=== ACTIVITY ===
In the entries that follow, which lines hold the string "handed"? List them.

*** Opening of EXERCISE INPUT ***

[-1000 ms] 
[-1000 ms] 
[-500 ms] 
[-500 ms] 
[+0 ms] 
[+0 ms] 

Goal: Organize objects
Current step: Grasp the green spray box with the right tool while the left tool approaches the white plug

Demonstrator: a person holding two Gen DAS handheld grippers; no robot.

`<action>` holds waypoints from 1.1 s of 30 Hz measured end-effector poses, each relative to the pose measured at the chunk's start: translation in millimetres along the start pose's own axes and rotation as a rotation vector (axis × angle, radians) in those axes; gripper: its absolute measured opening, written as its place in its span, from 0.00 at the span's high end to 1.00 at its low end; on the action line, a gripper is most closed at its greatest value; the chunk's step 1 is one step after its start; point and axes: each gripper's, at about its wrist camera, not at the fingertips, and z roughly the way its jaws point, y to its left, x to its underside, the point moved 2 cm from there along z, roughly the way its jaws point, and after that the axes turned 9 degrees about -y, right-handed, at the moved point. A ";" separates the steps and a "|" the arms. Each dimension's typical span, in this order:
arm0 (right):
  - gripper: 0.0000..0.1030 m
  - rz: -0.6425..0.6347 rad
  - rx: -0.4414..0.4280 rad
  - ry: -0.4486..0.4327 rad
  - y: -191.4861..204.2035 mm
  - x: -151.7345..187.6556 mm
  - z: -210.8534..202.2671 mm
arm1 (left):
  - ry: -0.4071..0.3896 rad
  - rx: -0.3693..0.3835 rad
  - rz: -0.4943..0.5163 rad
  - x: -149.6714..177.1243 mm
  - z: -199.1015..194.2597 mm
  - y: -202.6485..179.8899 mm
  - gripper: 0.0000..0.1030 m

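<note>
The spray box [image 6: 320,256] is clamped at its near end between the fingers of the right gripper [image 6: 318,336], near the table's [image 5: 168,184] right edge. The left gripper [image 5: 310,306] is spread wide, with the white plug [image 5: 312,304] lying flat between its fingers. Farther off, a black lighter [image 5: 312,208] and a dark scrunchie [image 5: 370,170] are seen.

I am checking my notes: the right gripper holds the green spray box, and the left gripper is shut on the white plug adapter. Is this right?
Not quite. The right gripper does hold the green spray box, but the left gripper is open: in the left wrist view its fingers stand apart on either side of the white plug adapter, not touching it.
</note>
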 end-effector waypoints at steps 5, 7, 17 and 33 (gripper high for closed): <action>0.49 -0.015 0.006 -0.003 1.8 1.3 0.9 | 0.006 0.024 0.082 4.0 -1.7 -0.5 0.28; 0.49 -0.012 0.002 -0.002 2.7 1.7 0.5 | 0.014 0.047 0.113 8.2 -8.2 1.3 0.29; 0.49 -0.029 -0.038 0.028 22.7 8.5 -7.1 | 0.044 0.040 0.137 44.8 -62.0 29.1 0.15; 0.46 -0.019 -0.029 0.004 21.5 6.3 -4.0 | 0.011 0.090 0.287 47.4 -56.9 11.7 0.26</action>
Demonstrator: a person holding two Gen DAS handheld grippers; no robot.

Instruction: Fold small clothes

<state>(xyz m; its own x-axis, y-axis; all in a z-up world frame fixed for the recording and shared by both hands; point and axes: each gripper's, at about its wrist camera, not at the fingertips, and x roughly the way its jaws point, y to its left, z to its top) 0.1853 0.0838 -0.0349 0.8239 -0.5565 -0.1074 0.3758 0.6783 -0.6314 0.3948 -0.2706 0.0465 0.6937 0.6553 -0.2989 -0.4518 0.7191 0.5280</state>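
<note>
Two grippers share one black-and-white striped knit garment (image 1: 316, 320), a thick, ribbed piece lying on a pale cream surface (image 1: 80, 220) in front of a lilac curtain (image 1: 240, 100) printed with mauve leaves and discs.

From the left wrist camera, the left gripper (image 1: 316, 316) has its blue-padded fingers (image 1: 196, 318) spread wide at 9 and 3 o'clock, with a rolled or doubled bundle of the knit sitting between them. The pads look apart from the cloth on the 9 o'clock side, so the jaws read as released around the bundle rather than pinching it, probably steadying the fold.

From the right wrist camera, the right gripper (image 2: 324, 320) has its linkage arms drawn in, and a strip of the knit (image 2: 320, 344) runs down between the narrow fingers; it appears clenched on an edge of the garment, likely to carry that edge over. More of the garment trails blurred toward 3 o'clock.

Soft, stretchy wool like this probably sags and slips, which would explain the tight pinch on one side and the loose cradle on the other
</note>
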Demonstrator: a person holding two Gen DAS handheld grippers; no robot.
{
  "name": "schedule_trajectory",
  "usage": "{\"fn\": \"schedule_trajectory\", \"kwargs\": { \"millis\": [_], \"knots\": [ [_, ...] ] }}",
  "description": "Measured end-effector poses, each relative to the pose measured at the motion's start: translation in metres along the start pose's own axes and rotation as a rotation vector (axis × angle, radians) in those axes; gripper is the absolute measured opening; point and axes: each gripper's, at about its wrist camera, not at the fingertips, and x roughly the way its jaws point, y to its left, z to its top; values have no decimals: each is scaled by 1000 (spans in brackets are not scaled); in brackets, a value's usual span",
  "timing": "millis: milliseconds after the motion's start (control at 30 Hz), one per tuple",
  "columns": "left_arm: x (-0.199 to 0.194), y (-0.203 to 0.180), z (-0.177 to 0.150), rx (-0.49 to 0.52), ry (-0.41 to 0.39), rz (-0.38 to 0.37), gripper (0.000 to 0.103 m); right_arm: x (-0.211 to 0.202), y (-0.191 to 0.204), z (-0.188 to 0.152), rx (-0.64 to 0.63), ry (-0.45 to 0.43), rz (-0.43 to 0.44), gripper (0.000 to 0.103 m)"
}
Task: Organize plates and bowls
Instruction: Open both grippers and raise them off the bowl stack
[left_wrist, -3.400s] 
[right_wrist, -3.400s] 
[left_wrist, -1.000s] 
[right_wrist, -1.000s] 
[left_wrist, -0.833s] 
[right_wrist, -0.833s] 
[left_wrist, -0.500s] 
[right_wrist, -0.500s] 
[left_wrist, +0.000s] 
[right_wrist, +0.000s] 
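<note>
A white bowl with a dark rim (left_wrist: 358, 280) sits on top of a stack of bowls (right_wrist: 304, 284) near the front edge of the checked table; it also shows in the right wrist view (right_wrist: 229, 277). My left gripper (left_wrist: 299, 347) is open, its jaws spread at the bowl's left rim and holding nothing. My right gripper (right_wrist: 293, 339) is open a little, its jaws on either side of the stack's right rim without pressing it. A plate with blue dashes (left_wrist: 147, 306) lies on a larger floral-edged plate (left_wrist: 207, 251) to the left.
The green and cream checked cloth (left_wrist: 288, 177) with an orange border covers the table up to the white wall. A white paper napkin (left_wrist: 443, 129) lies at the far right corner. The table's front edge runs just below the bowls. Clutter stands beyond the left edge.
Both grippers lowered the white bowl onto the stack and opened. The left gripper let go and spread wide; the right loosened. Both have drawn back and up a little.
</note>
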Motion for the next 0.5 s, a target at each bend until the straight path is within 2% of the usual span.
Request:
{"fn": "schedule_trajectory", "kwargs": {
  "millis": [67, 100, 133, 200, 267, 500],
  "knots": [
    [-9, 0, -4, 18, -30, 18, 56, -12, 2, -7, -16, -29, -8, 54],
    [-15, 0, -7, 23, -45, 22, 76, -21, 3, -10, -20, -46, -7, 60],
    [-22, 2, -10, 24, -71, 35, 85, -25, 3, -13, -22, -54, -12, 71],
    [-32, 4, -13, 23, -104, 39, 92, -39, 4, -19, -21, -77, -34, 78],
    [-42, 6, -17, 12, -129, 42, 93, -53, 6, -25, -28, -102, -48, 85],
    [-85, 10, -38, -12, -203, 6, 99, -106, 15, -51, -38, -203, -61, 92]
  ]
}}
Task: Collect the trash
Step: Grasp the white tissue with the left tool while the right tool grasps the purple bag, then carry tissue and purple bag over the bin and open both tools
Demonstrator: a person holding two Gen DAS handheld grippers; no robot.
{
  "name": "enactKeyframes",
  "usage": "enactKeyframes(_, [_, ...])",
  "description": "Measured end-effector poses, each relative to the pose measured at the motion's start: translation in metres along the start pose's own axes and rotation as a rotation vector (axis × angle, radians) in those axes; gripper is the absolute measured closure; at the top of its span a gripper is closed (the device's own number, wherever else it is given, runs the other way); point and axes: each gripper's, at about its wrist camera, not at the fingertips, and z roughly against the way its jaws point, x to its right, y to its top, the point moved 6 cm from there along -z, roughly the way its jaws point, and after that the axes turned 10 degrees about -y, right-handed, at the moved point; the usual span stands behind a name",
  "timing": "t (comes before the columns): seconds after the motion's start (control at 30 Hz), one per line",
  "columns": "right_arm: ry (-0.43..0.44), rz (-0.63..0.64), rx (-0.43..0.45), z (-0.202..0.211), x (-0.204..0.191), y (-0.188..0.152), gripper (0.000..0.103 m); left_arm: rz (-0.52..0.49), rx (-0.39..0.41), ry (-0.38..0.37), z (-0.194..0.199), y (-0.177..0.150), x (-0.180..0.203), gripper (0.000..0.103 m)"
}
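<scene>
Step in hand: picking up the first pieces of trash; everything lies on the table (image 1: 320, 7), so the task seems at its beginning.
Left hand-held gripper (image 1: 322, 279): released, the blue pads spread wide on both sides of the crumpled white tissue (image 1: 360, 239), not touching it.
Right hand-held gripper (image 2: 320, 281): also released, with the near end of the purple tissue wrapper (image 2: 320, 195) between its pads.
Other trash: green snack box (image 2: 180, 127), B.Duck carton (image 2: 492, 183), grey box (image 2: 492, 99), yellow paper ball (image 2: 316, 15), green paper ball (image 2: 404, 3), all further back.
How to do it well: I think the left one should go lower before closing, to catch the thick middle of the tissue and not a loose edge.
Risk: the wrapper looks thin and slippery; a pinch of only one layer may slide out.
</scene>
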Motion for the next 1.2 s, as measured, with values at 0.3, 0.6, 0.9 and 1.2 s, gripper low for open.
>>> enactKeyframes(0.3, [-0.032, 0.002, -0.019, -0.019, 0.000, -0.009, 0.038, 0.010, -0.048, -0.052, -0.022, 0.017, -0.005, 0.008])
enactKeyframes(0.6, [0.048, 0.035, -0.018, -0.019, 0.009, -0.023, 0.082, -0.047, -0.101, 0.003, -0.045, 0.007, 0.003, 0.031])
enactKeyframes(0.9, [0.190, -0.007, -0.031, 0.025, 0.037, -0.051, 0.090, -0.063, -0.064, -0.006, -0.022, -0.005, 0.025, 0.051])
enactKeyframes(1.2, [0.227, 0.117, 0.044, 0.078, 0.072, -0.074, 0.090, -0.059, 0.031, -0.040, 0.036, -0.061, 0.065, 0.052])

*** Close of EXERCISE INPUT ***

=== RESPONSE ===
`<action>` holds waypoints from 1.1 s of 30 Hz measured end-effector poses, each relative to the pose measured at the chunk's start: translation in millimetres along the start pose's own axes and rotation as a rotation vector (axis × angle, radians) in those axes; gripper: its absolute measured opening, written as its place in its span, from 0.00 at the span's high end to 1.00 at its low end; on the action line, a gripper is most closed at its greatest value; the chunk's step 1 is one step after its start; point and axes: each gripper's, at about its wrist camera, not at the fingertips, and z roughly the way its jaws point, y to its left, x to its underside, the point moved 2 cm from there along z, roughly the way its jaws point, and after that the axes turned 9 degrees about -y, right-handed, at the moved point. A ";" separates the steps and a "|" the arms. Each dimension's typical span, in this order:
  "description": "Measured end-effector poses, each relative to the pose measured at the motion's start: translation in metres along the start pose's own axes and rotation as a rotation vector (axis × angle, radians) in those axes; gripper is the absolute measured closure; at the top of its span a gripper is closed (the device's own number, wherever else it is given, runs the other way); point and axes: each gripper's, at about its wrist camera, not at the fingertips, and z roughly against the way its jaws point, x to its right, y to its top, the point moved 6 cm from there along -z, roughly the way its jaws point, and after that the axes turned 10 degrees about -y, right-handed, at the moved point; the usual span stands behind a name",

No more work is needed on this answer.